@lydst/pi-webfetch

A pi package that fetches public web pages for AI agents.

Package details

extension

Install @lydst/pi-webfetch from npm and Pi will load the resources declared by the package manifest.

$ pi install npm:@lydst/pi-webfetch
Package
@lydst/pi-webfetch
Version
0.1.2
Published
Apr 3, 2026
Downloads
206/mo · 6/wk
Author
lydst
License
unknown
Types
extension
Size
50 KB
Dependencies
4 dependencies · 2 peers
Pi manifest JSON
{
  "extensions": [
    "./dist/extensions"
  ]
}

Security note

Pi packages can execute code and influence agent behavior. Review the source before installing third-party packages.

README

pi-webfetch

pi-webfetch is a standalone TypeScript pi package that registers exactly one tool: webfetch.

The tool fetches a single public URL and returns AI-friendly markdown by default, with optional plain text or cleaned HTML output.

Install

Local path

If you are installing from a source checkout, run npm install first so the compiled extension exists under dist/extensions.

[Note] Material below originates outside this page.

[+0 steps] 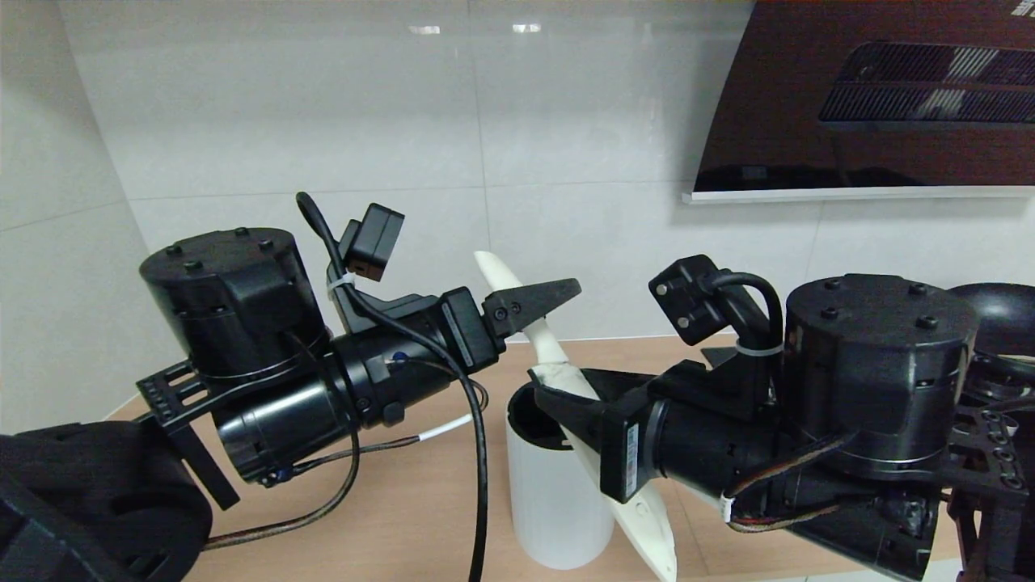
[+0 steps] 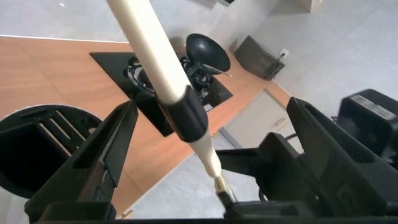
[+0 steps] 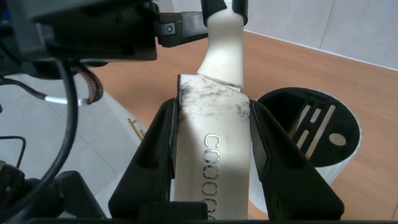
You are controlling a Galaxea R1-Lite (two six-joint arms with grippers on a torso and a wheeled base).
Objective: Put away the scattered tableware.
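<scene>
R pincer point(image 3: 211, 106) clamped on wide blade of white spatula point(image 1: 543, 339), tilted, handle up. L pincer point(image 2: 211, 109) open, fingers either side of handle w/ gaps, no contact. White utensil holder point(image 1: 558, 501) just under R pincer on worktop point(image 1: 404, 501); blade tip hangs outside holder wall, below R pincer.

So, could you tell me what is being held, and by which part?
The right gripper clamps a white utensil by its wide flat part; the left gripper holds nothing.
</scene>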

pi install /path/to/pi-webfetch

Git

pi install https://github.com/langgengydst/pi-webfetch

npm

pi install npm:@lydst/pi-webfetch

Direct extension loading

After building the package locally:

npm run build
pi --no-extensions -e ./dist/extensions/webfetch.js

Tool

Name

webfetch

Description

Fetch a public web page and return AI-optimized content in markdown, text, or html.

Arguments

Argument Type Default Notes
url string required Fully-qualified http or https URL
format "markdown" | "text" | "html" "markdown" Markdown is the default output
timeout number 20000 Milliseconds, min 1000, max 120000
maxChars number 25000 Applied after conversion, min 1000, max 200000
mainContentOnly boolean true Prefer readable article/main content
includeMetadata boolean true Includes optional source metadata such as title and description
includeLinksSummary boolean false Adds discovered links to details.links
includeImagesSummary boolean false Adds discovered images to details.images

Behavior

  • Accepts only http and https URLs.
  • Uses fetch with AbortController timeout enforcement.
  • Follows redirects and records the final URL in metadata.
  • Accepts text/html, text/plain, and text/markdown.
  • Converts HTML to cleaned markdown by default.
  • Preserves code blocks during markdown conversion.
  • Applies maxChars to the final returned text, including the source header.
  • Truncates after conversion with a visible suffix when maxChars is exceeded.
  • Returns stable error codes such as INVALID_URL, UNSUPPORTED_PROTOCOL, TIMEOUT, HTTP_ERROR, and UNSUPPORTED_CONTENT_TYPE.

Result shape

Successful calls return content like:

{
  "content": [{ "type": "text", "text": "Source: https://example.com/..." }],
  "details": {
    "url": "https://example.com/start",
    "finalUrl": "https://example.com/final",
    "format": "markdown",
    "status": 200,
    "ok": true,
    "contentType": "text/html",
    "fetchedAt": "2026-04-03T10:00:00.000Z",
    "truncated": false,
    "originalLength": 1234,
    "returnedLength": 1234
  }
}

Failures still return a tool result with readable text plus details.errorCode and details.isError.

When the fetched source is already text/plain or text/markdown, details.format reflects the actual returned representation.

Usage examples

  • Fetch https://example.com and summarize it.
  • Use webfetch to get https://example.com/blog/post as markdown.
  • Fetch https://example.com/changelog as text with a 10000ms timeout.
  • Use webfetch on https://example.com/docs with format html and maxChars 12000.

Development

npm test
npm run build
npm pack --dry-run

The package builds ESM output into dist/ and exposes the compiled extension directory through:

{
  "pi": {
    "extensions": ["./dist/extensions"]
  }
}

Limitations

  • No JavaScript browser automation or rendered-page execution.
  • No login-protected or session-authenticated pages.
  • No multi-page crawling.
  • No PDF or image OCR.
  • No guaranteed robots.txt enforcement. This package does not claim robots enforcement in v1.